3) Even prior to its bankruptcy, independent research shows that Nortel ranks dead last among all major VoIP phone vendors in every category. Leaving aside the bankruptcy, why would the board embrace the long term strategy of moving to a Nortel VoIP platform when competitors like ShoreTel get more done at a fraction of the cost?
4) Data from independent research firm Nemertes Research shows that in an installation the size of Brevard County, the average total cost of ownership per year for a ShoreTel system is $11 per handset. The average total cost of ownership for a Nortel is $324 per handset. This means the county would save almost $1.2 million per year by replacing the Nortel with a ShoreTel. Commissioners were provided with reports from Nemertes Research and case studies from the City of Oakland and Hidalgo County of Texas to back this claim up. Only Commissioner Infantini researched the issue and called the references.
5) The argument put forth by the IT Department and AT&T that the entire system must be replaced at one time is false. The ShoreTel can be implemented gradually and incrementally alongside the Nortel. Commissioners were provided the following material to document this fact. Commissioner Infantini confirmed this as well, and told the other board members of her findings.
As you can see, the Commissioners were provided with numerous reasons to postpone the AT&T contract extension decision, including documented cost savings by the Brevard County Clerk of Courts that backs up the figures provided by yours truly and other vendors. Why they chose to ignore all of the information given them and instead chose to listen to arguments made by staff and incumbent vendor AT&T is something only they can answer, but the situation reminds me of this quote from Atlas Shrugged:
Thinking is man’s only basic virtue, from which all the others proceed.
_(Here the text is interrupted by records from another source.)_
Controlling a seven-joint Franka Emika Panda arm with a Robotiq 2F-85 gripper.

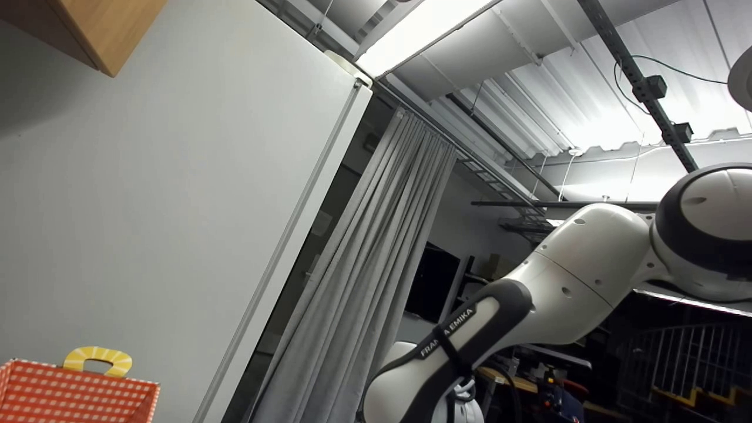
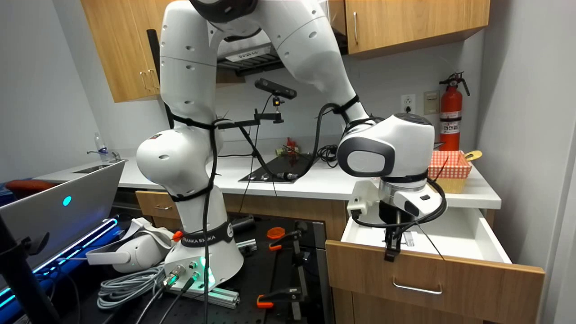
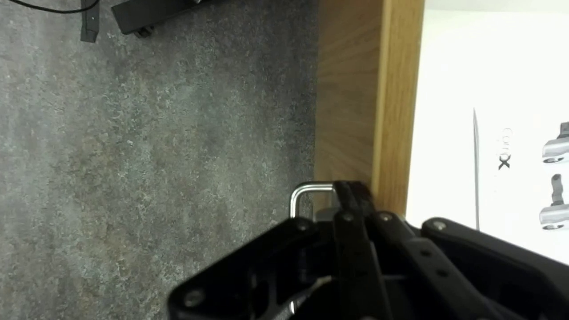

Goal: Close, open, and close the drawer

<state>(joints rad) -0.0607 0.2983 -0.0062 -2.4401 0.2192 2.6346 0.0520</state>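
Observation:
The drawer stands open, with a wooden front (image 2: pixel 486 283), a white inside (image 2: pixel 468 229) and a silver bar handle (image 2: pixel 417 289). In the wrist view the wooden front (image 3: pixel 349 89) runs up the picture, the handle (image 3: pixel 311 187) is partly hidden behind my fingers, and the white inside (image 3: pixel 471 58) is at right. My gripper (image 2: pixel 390 255) points down at the top edge of the drawer front in an exterior view. In the wrist view its black fingertips (image 3: pixel 353 189) are together, with nothing seen between them, over the wooden front beside the handle. I cannot tell whether they touch it.
Small metal parts (image 3: pixel 554 151) lie in the drawer. A red checkered basket (image 2: pixel 450 165) stands on the white counter (image 2: pixel 483 191) above the drawer; it also shows in an exterior view (image 1: pixel 76 396). A fire extinguisher (image 2: pixel 451 118) is behind it. A grey wall (image 2: pixel 526 135) is at right.

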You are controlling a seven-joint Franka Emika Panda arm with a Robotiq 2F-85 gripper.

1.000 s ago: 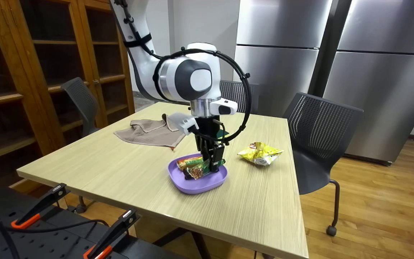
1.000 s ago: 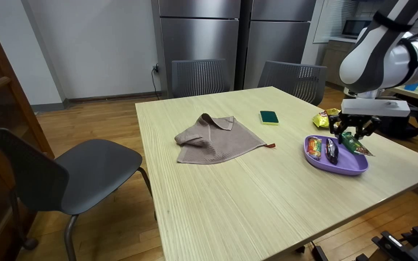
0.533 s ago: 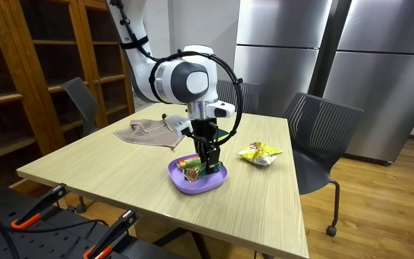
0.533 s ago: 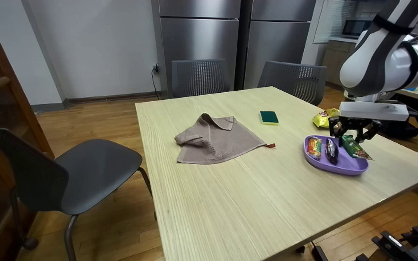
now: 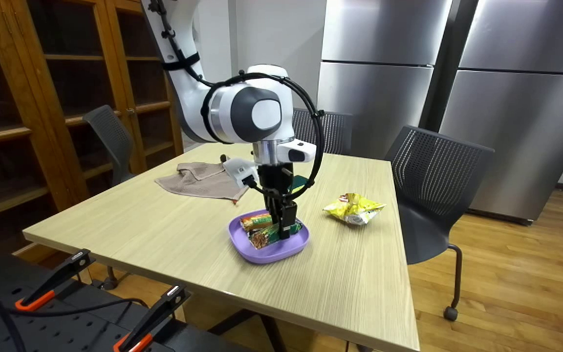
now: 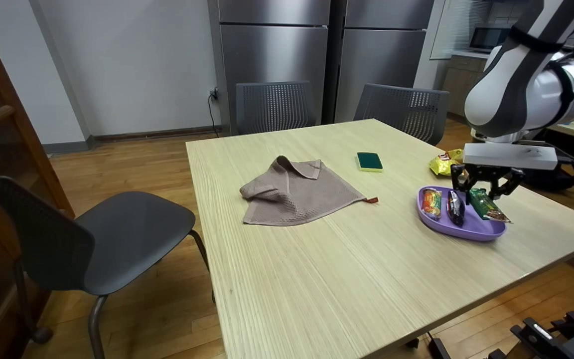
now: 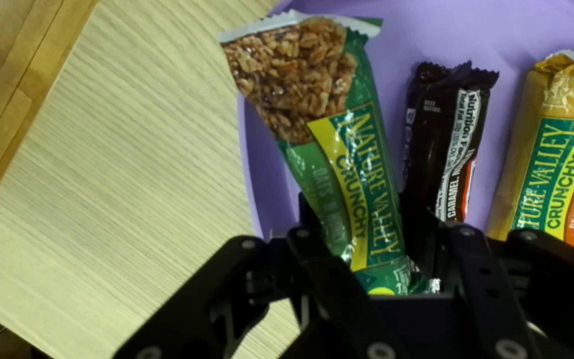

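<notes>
Above a shallow, rounded purple plastic plate point(image 5: 272, 255), my black gripper point(image 7: 360, 224) points down, and my fingers point(image 7: 319, 267) stand apart only by the width of the green wrapped granola bar point(image 7: 352, 164) between them, one against each long side, so I have hold of it. Its wrapper reads Nature Valley Crunchy on a yellow and green band, and the end with the printed oat clusters reaches past my fingertips and over the plate's rim in the wrist view; whether its underside touches the plate, I cannot tell. Just beside one of my fingers lies a glossy dark brown wrapped caramel bar point(image 7: 431, 139), and beyond that an orange and green wrapped peanut butter bar point(image 7: 556, 164); in an exterior view the green one is on the right, the brown one in the middle and the orange one on the left. Beneath the plate spreads a pale wood-grain table point(image 5: 174, 234). To the plate's right and a little farther off, in an exterior view, sits a crumpled yellow and silver bag point(image 5: 354, 209). Well apart to the left lies a rumpled taupe cloth point(image 6: 302, 194), and farther back, between cloth and bag, a flat green and yellow sponge point(image 6: 369, 160). Dark grey chairs point(image 5: 433, 176) stand around the table, with tall stainless-steel refrigerators point(image 5: 379, 98) on the far side and a brown wooden cabinet point(image 5: 66, 63) with glass doors at the left.
</notes>
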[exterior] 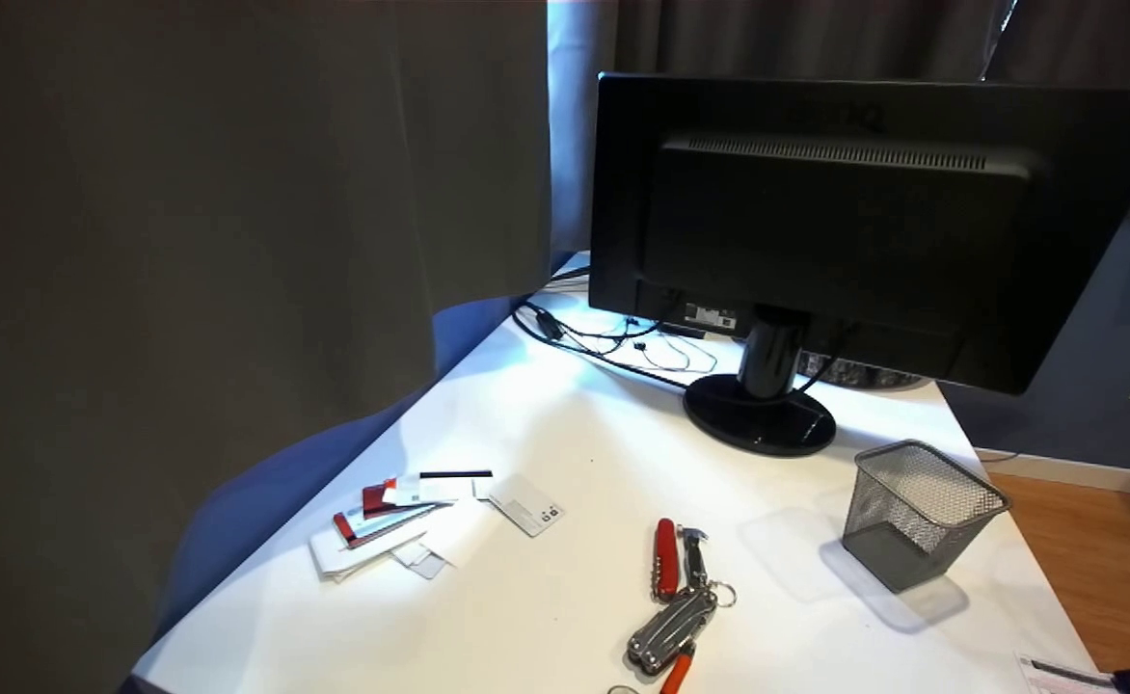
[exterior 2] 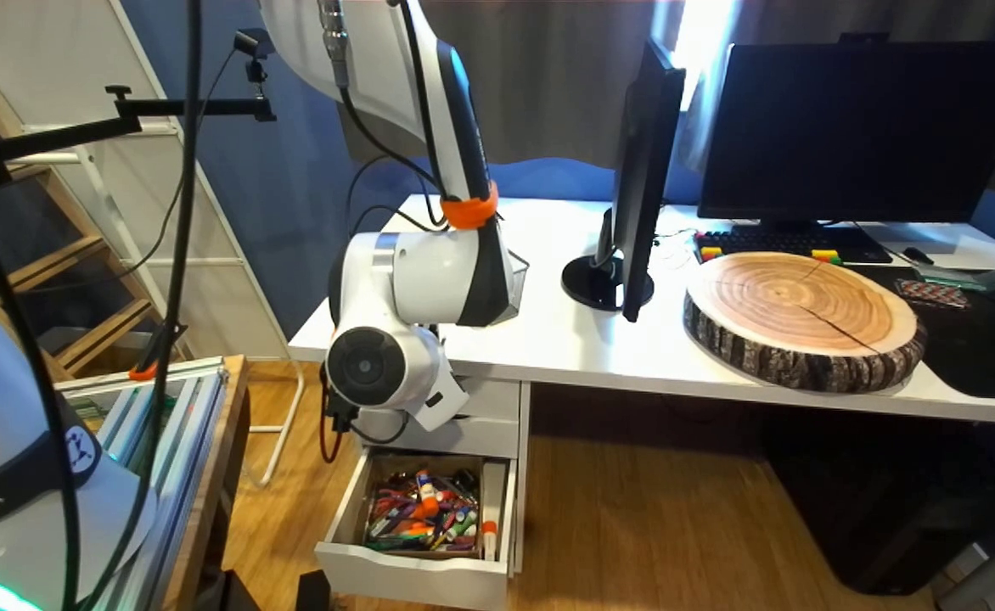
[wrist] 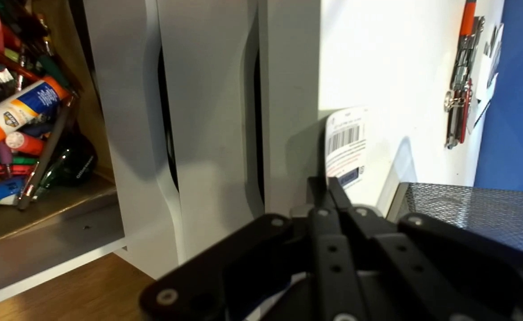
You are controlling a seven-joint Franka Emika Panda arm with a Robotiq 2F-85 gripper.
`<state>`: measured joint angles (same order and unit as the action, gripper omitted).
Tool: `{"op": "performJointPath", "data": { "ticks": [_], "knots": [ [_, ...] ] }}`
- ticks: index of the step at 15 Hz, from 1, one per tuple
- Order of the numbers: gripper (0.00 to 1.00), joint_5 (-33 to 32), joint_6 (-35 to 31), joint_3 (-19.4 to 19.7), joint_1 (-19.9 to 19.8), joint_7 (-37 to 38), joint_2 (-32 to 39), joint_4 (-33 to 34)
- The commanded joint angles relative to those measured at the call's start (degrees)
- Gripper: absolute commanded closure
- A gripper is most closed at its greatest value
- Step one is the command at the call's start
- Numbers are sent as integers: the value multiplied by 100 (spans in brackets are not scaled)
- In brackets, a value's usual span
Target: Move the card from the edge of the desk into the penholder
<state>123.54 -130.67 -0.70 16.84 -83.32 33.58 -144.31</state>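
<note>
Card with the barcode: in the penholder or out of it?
Out: the wrist view shows the card at the edge of the desk, apart from the penholder.

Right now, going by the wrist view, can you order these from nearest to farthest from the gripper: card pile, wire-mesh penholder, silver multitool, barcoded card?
1. Barcoded card: right at the gripper's fingertips, by the desk's near edge.
2. Wire-mesh penholder: to the right in the picture.
3. Silver multitool: upper right, across the desk.
4. Card pile: beyond that, near the far edge.
</note>
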Motion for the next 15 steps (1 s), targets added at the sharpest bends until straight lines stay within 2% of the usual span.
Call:
{"op": "performJointPath", "data": {
  "ticks": [1, 9, 15],
  "knots": [
    [100, 84, 82, 83, -113, 105, -156, -127],
    [100, -15, 616, 193, -570, 249, -946, -473],
    [100, -131, 756, 71, -662, 770, -1620, -622]
  ]
}}
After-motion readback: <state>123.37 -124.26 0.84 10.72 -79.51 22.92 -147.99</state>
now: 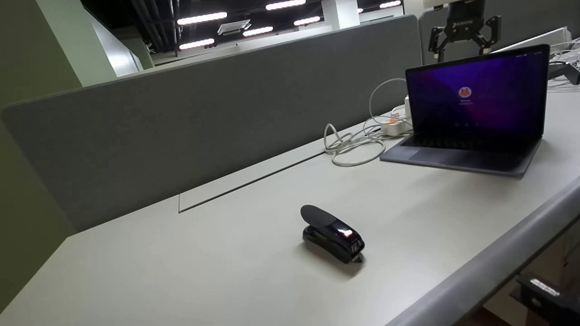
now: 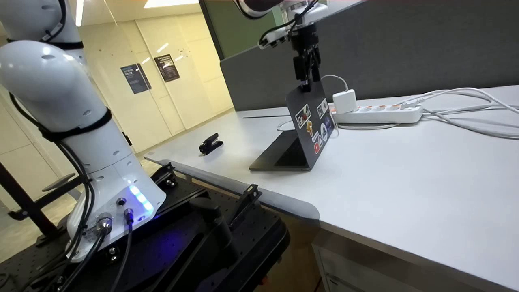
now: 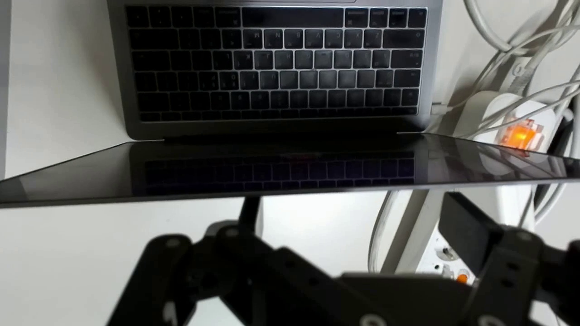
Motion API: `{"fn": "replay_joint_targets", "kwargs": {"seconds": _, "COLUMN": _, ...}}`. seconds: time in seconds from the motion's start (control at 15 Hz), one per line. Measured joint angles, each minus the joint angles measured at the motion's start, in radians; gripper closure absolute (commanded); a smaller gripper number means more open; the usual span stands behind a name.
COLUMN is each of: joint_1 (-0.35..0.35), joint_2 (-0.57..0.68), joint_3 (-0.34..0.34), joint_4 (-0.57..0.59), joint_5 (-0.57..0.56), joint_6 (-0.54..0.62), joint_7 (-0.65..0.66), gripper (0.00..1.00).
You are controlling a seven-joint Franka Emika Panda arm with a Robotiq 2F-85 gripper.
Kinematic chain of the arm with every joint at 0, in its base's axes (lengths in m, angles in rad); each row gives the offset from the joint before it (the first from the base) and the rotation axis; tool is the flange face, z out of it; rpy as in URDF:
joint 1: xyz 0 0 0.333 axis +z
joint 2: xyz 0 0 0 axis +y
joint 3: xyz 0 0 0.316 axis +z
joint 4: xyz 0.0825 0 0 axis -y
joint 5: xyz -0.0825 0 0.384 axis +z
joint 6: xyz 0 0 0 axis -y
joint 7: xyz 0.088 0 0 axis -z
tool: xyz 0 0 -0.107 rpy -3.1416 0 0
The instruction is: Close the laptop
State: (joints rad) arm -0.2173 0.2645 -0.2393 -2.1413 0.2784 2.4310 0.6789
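Observation:
The laptop (image 1: 480, 95) stands open on the desk, its screen raised and lit dark purple. In an exterior view its lid back with colourful stickers (image 2: 311, 121) shows, standing close to upright. In the wrist view the keyboard (image 3: 281, 68) lies at the top and the lid shows nearly edge-on below it. My gripper (image 1: 462, 52) points down at the lid's top edge, on the back side of the lid. It also shows in an exterior view (image 2: 307, 84) and in the wrist view (image 3: 353, 201). Its fingers are wide apart with nothing between them. Whether they touch the lid I cannot tell.
A black stapler-like object (image 1: 333, 233) lies on the desk in front of the laptop. A white power strip (image 2: 379, 115) with a charger (image 2: 344, 101) and loose white cables (image 1: 353, 145) lies beside the laptop. A grey partition (image 1: 226, 113) runs along the desk's back.

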Motion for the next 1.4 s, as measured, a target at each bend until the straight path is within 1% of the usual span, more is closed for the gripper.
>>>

And his basic vice, the source of all his evils, is that nameless act which all of you practice, but struggle never to admit: the act of blanking out, the willful suspension of one’s consciousness, the refusal to think—not blindness, but the refusal to see; not ignorance, but the refusal to know. It is the act of unfocusing your mind and inducing an inner fog to escape the responsibility of judgment—on the unstated premise that a thing will not exist if only you refuse to identify it, that A will not be A so long as you do not pronounce the verdict “It is.”
– Ayn Rand, Atlas Shrugged
This is exactly what the Commissioners that voted for this contract extension did. They blanked out the facts provided them and shifted the responsibility of judgement to staff, who is clearly very tight with incumbent vendor AT&T. Last I checked, the Commissioners are there to set policy and direct staff – not the other way around.